_EXERCISE BRIEF_
Return, without pictures, the lines from the start of the data through the one that contains "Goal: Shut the".

(Recorded data)
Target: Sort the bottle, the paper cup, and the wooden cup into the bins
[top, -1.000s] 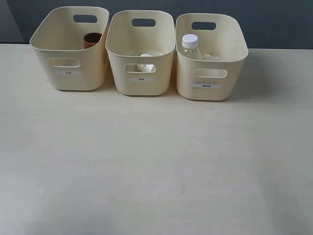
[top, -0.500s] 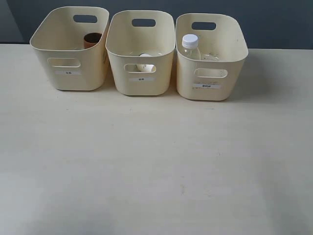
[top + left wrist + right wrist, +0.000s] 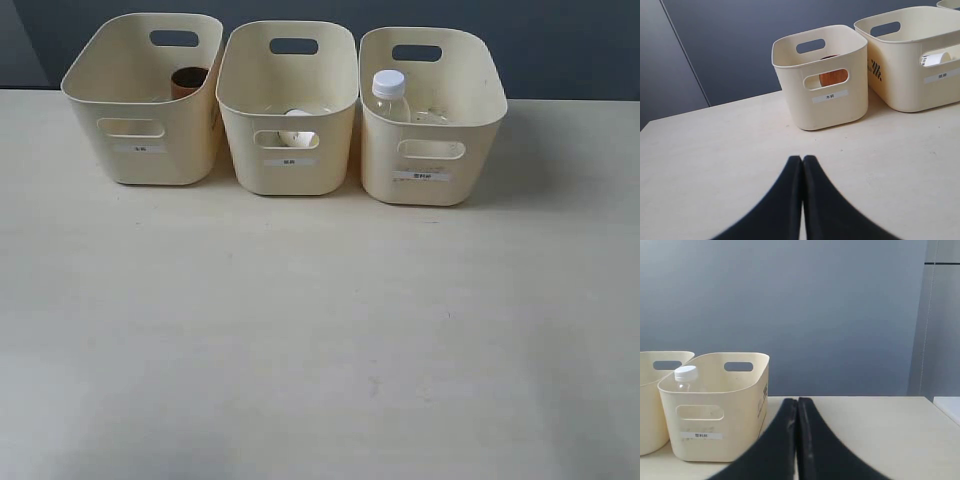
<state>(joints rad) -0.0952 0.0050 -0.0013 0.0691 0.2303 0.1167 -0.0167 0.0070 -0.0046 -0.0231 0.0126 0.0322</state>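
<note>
Exterior view: bins [image 3: 245, 150] hold wooden cup [image 3: 187, 82], paper cup [image 3: 296, 130], bottle [image 3: 389, 88], L-R.

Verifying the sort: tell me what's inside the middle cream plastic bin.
A white paper cup sits low in the middle cream plastic bin, seen partly through its front cutout. The wall covers the rest.

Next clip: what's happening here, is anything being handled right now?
Nothing is being handled. The wooden cup sits in the left bin, the paper cup in the middle bin, and the bottle stands upright in the right bin. The left gripper and right gripper hold nothing, with their fingers closed together, back from the bins. The sorting looks finished.
</note>
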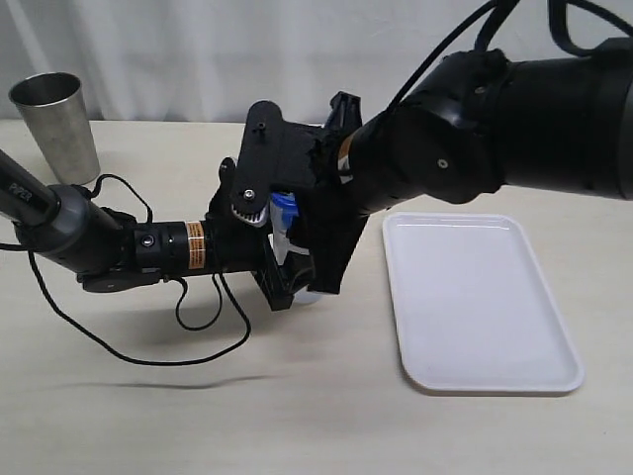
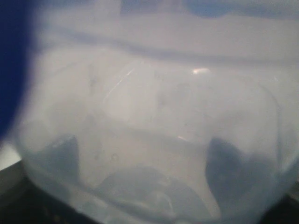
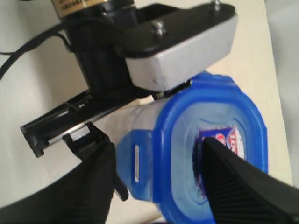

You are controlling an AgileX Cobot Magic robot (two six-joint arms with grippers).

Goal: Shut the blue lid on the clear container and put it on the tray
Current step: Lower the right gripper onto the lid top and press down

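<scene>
Our left gripper (image 1: 289,265) grips the container (image 2: 149,140); the lid (image 3: 187,107) sits under the wide jaws of our right gripper (image 3: 154,142). Uneven pressing could leave it unsealed.

The blue lid (image 3: 184,140) was glossy, slightly see-through plastic, and the clear container (image 2: 154,121) was smooth, cloudy plastic that caught small glints. The fingers (image 3: 243,191) had matt black, finely ribbed faces. The tray (image 1: 475,297) was smooth white plastic with a soft sheen, the cup (image 1: 57,124) dull brushed metal, and the bench (image 1: 297,416) pale and matt.
</scene>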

_RESPONSE AREA_
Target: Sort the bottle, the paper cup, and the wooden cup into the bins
[top, -1.000s] 
[top, -0.500s] 
[top + left wrist + right wrist, +0.000s] 
<state>(joints rad) -0.0952 0.0050 -0.0013 0.0691 0.2303 0.1167 -0.0167 0.0070 -0.0046 -0.0231 0.0126 0.0322</state>
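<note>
Exterior view: bins [image 3: 245, 150] hold wooden cup [image 3: 187, 82], paper cup [image 3: 296, 130], bottle [image 3: 389, 88], L-R.

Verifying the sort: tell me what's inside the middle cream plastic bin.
A white paper cup sits low in the middle cream plastic bin, seen partly through its front cutout. The wall covers the rest.

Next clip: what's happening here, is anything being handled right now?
Nothing is being handled. The wooden cup sits in the left bin, the paper cup in the middle bin, and the bottle stands upright in the right bin. The left gripper and right gripper hold nothing, with their fingers closed together, back from the bins. The sorting looks finished.
</note>
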
You are controlling an AgileX Cobot Magic robot (two six-joint arms with grippers).

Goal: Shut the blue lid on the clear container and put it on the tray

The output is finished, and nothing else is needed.